Write out exactly the lines below starting at the one containing "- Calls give" and ending at the one containing "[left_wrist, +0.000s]". Omit every picture.
┌──
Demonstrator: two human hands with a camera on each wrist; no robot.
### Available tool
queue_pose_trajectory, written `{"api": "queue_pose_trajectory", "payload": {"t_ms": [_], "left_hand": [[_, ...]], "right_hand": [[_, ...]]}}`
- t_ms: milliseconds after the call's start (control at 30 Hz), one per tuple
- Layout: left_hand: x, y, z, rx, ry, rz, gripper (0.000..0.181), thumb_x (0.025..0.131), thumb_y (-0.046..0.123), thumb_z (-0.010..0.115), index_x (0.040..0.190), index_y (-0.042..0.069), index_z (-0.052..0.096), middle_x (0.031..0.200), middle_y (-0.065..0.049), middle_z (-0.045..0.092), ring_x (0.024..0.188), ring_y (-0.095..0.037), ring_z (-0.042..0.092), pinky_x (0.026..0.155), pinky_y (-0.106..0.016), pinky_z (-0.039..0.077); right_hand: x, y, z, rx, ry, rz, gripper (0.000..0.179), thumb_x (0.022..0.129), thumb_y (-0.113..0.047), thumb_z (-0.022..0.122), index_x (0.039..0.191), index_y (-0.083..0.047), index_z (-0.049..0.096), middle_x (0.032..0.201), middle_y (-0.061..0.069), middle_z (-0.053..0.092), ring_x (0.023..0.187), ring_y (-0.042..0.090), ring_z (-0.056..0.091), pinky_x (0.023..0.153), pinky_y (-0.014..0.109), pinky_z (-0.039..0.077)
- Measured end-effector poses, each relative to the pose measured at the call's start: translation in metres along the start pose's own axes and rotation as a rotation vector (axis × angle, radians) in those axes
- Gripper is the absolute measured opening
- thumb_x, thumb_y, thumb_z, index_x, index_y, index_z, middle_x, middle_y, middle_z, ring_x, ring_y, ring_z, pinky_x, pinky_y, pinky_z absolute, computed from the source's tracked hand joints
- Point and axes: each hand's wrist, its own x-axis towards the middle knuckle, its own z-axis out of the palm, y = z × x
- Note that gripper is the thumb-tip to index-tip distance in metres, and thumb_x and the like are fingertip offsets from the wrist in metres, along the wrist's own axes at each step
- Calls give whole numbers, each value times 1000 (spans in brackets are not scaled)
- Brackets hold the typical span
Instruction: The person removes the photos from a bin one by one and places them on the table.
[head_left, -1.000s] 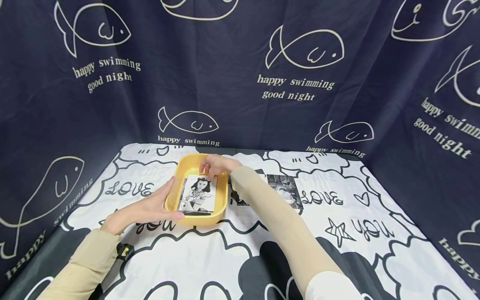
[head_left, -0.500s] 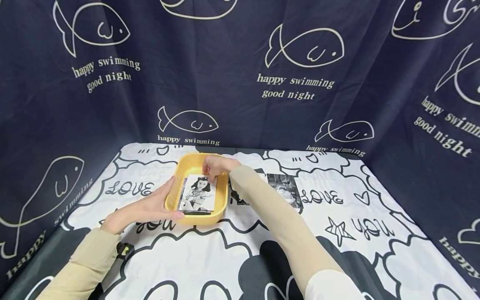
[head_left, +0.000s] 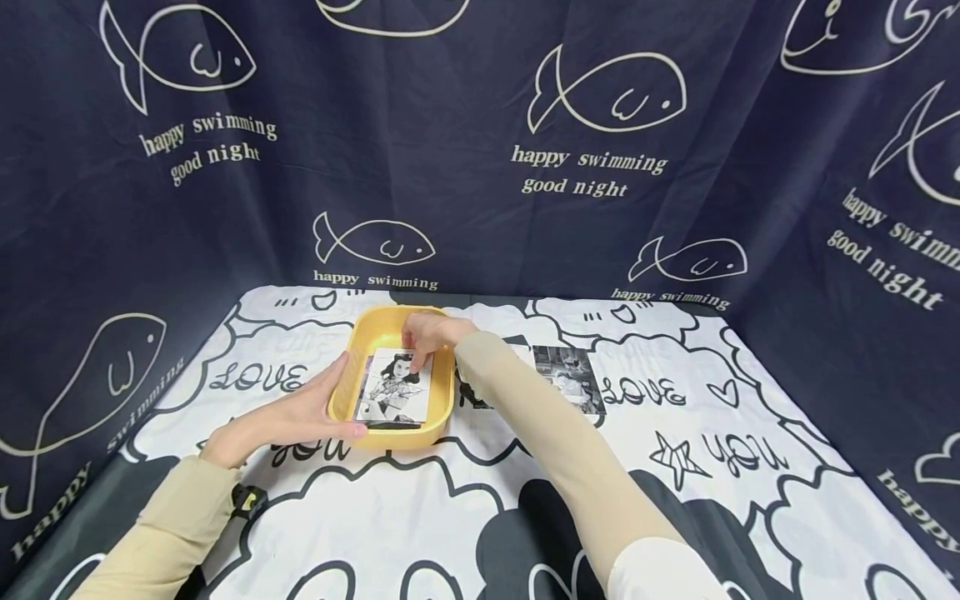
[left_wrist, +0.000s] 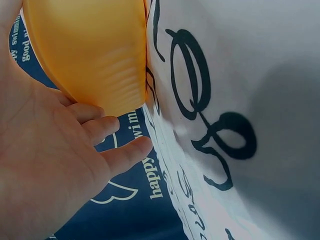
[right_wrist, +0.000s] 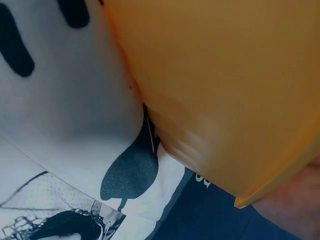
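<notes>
A yellow plastic bin (head_left: 450, 400) stands on the patterned cloth, with several photo prints inside it. The topmost is a black-and-white photo of a dark-haired figure (head_left: 390, 400); another print peeks out under its left edge. My left hand (head_left: 307, 415) holds the bin's near left corner, fingers along the outer wall and thumb at the near rim; the left wrist view shows the fingers touching the wall (left_wrist: 90, 60). My right hand (head_left: 427, 337) reaches into the bin, one digit on the upper part of the photo. The other fingertips are hidden, also in the right wrist view.
More black-and-white prints (head_left: 568, 382) lie on the cloth right of the bin, partly covered by the right forearm. The white cloth (head_left: 360, 517) has black drawings and lettering. A dark blue curtain (head_left: 480, 150) with fish drawings rises behind and at both sides.
The right hand's digit has slid down and slightly left, farther onto the top photo. The left hand and the bin have stayed in place.
</notes>
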Motion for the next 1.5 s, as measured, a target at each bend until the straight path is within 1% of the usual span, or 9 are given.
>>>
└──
• Result for this exercise:
- Calls give whole numbers, each value times 1000 (spans in brackets are not scaled)
- Brackets hold the typical span
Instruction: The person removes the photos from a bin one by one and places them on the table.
[head_left, -1.000s] 
[head_left, -0.500s] 
[head_left, +0.000s] 
[left_wrist, +0.000s] 

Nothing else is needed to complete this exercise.